▶ **Aim of the task**: Take the entries below and print, exactly, the stretch from the line containing "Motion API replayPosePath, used" through the line containing "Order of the", both included.

- - -

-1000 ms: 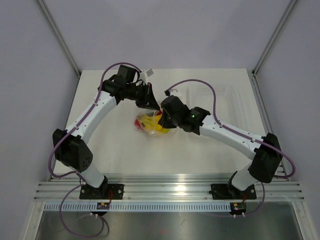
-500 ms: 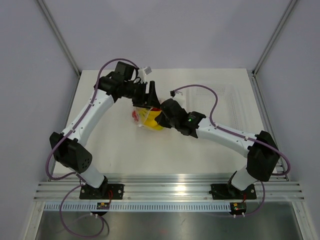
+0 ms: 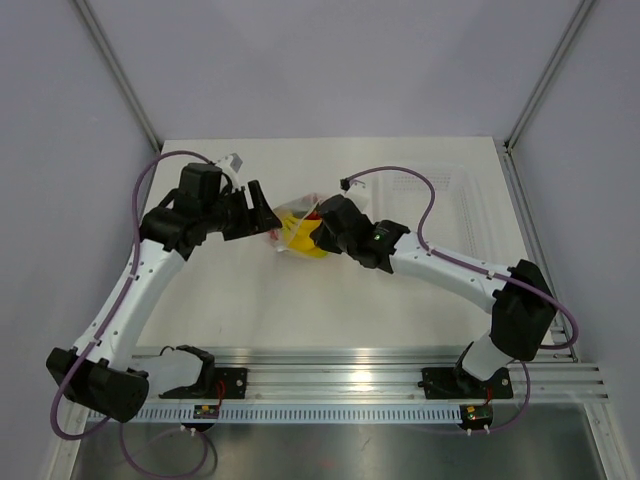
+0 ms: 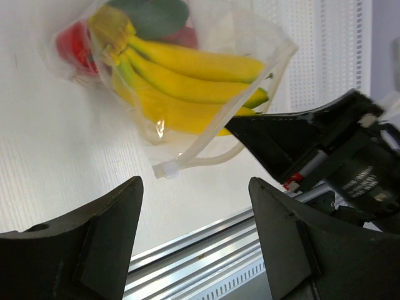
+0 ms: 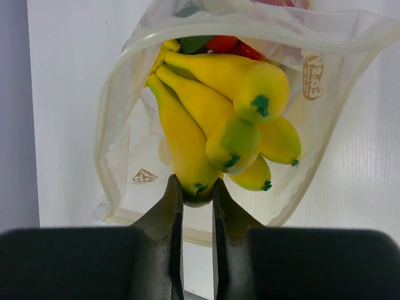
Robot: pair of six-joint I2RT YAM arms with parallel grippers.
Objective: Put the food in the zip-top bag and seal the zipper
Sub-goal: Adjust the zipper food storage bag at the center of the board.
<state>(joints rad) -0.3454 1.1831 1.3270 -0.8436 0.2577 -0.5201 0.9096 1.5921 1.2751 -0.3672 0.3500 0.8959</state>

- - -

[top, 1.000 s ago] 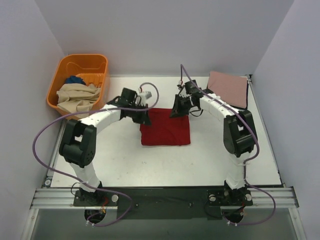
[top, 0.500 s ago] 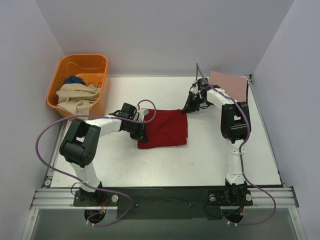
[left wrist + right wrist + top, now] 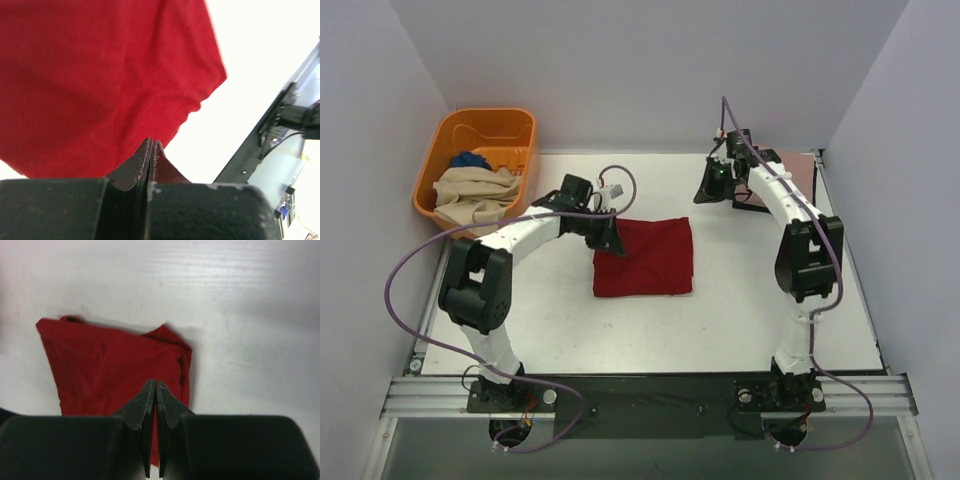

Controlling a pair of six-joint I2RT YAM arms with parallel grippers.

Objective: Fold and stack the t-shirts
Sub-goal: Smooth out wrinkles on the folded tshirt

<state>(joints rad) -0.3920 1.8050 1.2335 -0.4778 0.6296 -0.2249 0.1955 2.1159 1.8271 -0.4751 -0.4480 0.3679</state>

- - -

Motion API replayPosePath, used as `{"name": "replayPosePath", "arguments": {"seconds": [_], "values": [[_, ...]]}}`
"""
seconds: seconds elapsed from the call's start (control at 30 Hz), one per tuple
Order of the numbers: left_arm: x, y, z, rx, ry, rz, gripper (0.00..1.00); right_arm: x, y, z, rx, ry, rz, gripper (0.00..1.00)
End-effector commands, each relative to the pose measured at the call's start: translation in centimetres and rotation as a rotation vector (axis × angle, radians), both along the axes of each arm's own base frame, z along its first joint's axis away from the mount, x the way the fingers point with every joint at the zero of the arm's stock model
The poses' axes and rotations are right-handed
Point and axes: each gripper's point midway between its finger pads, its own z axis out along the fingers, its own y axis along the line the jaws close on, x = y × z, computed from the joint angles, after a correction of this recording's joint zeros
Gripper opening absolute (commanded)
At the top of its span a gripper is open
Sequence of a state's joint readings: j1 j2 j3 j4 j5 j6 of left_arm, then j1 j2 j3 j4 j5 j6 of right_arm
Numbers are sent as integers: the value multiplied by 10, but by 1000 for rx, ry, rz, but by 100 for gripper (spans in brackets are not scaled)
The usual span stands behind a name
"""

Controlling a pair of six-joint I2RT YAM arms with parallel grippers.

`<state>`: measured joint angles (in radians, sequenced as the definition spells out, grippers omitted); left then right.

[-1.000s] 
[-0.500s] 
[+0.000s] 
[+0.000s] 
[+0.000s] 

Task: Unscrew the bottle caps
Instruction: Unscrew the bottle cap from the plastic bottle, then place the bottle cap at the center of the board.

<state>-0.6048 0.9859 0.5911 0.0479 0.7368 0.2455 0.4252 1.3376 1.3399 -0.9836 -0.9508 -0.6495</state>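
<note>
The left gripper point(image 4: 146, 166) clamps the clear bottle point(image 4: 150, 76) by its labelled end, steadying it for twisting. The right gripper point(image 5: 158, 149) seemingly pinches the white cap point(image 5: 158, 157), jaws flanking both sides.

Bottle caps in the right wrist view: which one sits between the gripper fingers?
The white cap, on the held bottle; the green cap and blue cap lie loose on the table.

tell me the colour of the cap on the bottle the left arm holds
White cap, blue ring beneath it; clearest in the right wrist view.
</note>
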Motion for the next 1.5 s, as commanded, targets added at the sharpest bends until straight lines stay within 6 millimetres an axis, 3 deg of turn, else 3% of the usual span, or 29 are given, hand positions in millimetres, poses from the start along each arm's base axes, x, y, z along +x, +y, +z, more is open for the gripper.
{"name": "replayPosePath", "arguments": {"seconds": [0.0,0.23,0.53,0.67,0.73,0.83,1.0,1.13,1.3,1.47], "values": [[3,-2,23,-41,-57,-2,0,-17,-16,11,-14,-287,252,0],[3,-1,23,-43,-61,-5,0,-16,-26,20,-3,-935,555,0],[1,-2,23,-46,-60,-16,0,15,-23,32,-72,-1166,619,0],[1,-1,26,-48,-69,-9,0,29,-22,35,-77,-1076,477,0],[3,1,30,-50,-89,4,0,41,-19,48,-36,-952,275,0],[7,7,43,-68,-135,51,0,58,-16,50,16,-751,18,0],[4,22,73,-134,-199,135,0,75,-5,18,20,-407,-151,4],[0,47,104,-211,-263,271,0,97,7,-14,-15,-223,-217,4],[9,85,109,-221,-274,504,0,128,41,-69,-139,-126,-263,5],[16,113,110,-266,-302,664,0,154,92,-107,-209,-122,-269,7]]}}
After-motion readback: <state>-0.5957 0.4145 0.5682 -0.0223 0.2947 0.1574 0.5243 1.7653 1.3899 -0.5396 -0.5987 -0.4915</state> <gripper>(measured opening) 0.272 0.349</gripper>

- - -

▶ **Task response**:
Motion API replayPosePath, used as `{"name": "replayPosePath", "arguments": {"seconds": [_], "values": [[_, ...]]}}`
"""
seconds: seconds elapsed from the call's start (control at 30 Hz), one per tuple
Order of the numbers: left_arm: x, y, z, rx, ry, rz, gripper (0.00..1.00); right_arm: x, y, z, rx, ry, rz, gripper (0.00..1.00)

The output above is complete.